ABOUT THIS TASK
Reproduce the material that follows, please, but only from its first line to the line containing "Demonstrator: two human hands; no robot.", inclusive.

DATA EXCERPT below:

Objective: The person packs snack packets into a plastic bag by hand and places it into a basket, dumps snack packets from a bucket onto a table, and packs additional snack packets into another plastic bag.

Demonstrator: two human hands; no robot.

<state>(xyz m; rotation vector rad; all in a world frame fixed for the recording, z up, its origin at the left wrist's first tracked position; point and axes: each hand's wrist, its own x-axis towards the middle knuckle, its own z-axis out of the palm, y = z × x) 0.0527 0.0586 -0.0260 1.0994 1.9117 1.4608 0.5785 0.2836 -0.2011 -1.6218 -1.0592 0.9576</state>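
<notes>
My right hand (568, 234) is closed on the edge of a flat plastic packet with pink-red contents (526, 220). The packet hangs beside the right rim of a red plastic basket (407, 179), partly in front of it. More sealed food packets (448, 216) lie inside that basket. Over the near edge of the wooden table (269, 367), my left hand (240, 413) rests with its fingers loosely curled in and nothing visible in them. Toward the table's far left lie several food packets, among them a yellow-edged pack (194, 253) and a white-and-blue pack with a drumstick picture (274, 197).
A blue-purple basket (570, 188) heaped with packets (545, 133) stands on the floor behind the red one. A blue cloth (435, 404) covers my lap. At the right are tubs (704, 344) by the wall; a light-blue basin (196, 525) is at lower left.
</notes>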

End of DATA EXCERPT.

OUTPUT BELOW
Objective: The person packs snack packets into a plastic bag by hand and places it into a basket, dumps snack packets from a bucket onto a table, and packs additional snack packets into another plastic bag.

Demonstrator: two human hands; no robot.

The requested output has been produced.